Same thing happens when someone didn't happen to memorize a particular spell this morning and now that spell is the only answer. At least you can swap 'em out now, unlike 1e where you had to wait till tomorrow.

And if they go back to town for a beer so be it...the world doesn't get saved and you're off to new adventures in post-cataclysm-land. :)

Fail-forward /is/ straight-out failure, it's just failure of the character's action, not failure of the DM's game.
Not how I've had it described; what I've seen fail-forward defined as is a failure that still contains elements of progress toward the intended goal (e.g. you fail to climb the hill but you get halfway and can see a different path to try from here). I'm talking about a failure that has no progress in it at all - a fail-stationary? (e.g. you fail to climb the hill and are still at the bottom, or [without a roll] no, you don't find a large diamond here).

Even a really horrible failure, with a really horrible consequence, could move things forward.
Forward, or backward? A really awful fail might push the PCs further away from their objective; that'd be a fail-backward.

It does, however, strike me as not so different from the kinds of techniques that'd get called 'illusionism' or 'railroading...'
Depends how it's done and with what intent, I suppose. There's a fuzzy line in there somewhere between good DM judgement (which it seems everyone supports) and an overly-harsh definition of DM railroading.

Lan-"the fog of war becomes lost in the fog of definitions"-efan
 

Same thing happens when someone didn't happen to memorize a particular spell this morning and now that spell is the only answer.
A similar issue with the adventure, yes. A single point of failure. DM should try to avoid presenting those.

And if they go back to town for a beer so be it...the world doesn't get saved and you're off to new adventures in post-cataclysm-land. :)
Heh, I'd consider "oops, wrong wire, you'll be playing mutants next session" to be fail-forward, in a way. ;)

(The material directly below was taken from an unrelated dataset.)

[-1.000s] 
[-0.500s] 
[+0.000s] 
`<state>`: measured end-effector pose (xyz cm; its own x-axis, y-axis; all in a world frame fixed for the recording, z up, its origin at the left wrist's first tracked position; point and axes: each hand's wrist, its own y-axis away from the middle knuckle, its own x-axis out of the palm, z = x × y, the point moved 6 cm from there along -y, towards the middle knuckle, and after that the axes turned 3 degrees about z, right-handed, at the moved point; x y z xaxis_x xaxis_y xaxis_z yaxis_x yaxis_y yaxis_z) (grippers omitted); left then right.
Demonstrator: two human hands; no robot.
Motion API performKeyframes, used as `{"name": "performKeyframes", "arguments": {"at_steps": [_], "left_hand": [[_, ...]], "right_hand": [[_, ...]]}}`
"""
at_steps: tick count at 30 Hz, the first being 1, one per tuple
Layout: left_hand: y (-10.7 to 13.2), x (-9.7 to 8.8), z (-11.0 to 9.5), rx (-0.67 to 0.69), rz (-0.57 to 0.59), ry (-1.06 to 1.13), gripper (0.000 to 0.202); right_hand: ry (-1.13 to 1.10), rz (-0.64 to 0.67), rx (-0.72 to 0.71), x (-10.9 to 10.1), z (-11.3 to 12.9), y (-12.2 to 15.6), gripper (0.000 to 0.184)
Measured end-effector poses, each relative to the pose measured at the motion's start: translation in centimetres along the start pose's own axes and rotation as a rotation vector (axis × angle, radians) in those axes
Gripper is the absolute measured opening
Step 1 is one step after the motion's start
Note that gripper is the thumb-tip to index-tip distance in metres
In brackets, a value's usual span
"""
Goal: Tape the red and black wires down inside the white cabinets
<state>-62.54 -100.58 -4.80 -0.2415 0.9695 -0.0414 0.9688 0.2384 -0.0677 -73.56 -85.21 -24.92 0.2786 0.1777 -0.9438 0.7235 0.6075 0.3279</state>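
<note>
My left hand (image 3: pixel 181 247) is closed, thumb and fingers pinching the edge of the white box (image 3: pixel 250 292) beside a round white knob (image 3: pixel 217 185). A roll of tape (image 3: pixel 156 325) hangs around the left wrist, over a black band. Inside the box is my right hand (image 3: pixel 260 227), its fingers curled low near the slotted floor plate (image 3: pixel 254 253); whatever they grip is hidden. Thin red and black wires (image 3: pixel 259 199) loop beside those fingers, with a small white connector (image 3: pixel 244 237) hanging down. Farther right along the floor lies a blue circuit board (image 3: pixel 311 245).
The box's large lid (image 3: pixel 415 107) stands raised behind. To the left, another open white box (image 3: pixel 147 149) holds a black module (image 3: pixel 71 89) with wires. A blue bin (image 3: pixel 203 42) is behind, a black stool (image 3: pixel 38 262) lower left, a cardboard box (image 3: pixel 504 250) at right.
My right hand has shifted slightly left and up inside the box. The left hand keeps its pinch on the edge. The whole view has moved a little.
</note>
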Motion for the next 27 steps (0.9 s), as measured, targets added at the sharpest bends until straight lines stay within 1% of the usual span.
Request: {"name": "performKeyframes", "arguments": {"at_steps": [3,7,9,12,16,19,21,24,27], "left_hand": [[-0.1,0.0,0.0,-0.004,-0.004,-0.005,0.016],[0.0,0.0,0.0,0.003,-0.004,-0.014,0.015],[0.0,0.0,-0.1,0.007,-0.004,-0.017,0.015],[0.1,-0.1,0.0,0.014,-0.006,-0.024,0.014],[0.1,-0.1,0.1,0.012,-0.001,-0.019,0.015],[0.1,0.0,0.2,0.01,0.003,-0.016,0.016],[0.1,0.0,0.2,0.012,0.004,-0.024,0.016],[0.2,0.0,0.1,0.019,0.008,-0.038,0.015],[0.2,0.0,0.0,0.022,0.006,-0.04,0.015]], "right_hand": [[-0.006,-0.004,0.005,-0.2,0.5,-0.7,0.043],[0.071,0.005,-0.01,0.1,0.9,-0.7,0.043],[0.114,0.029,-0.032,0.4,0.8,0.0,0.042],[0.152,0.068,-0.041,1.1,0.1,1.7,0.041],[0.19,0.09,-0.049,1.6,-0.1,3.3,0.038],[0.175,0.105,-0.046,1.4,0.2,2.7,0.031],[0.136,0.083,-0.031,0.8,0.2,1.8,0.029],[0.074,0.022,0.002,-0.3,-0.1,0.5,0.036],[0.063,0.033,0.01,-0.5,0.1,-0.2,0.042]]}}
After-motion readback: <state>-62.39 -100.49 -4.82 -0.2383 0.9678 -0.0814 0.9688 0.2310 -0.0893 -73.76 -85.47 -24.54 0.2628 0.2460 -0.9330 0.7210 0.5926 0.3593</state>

Not how I've had it described; what I've seen fail-forward defined as is a failure that still contains elements of progress toward the intended goal.
OK, that is a little different, but I guess if you're going all player-directed, the goal /is/ the story. :shrug:

Forward, or backward? A really awful fail might push the PCs further away from their objective; that'd be a fail-backward.
In the direction of plot/fun/character-development/whatever it is you're going for as DM.
 

what I found interesting is that you paused to question whether there was a vessel in the bedroom and even called for a Perception check to find one. I would have just said "Yes, indeed" and played from there.

Was the outcome really so in doubt & meaningful to the narrative that it merited rolling dice?
In the context, yes.

The tone of the game, its feel and pacing, is established by the distribution between "saying 'yes'" and rolling the dice. If something matters, even if it's easy (like spotting a vessel in a bed room for a recuperating wizard), then a difficulty is set and the dice rolled. That reminds us of the stakes; it gives the moment its suitable "heft" in the unfolding fiction, and - by creating the opportunity for failure - it creates the prospect of dramatic (potentially also blackly comedic) turnabout.

If nothing ever goes wrong when the stakes are high but the difficulty low, a different tone is created. (Eg think about the widespread sense that using magic in D&D is not dangerous, because no check is required - whereas in (to pick an example) Rolemaster, there is always a 2% chance of failure for any spell (and a much higher chance in some circumstances) which creates a different feel.)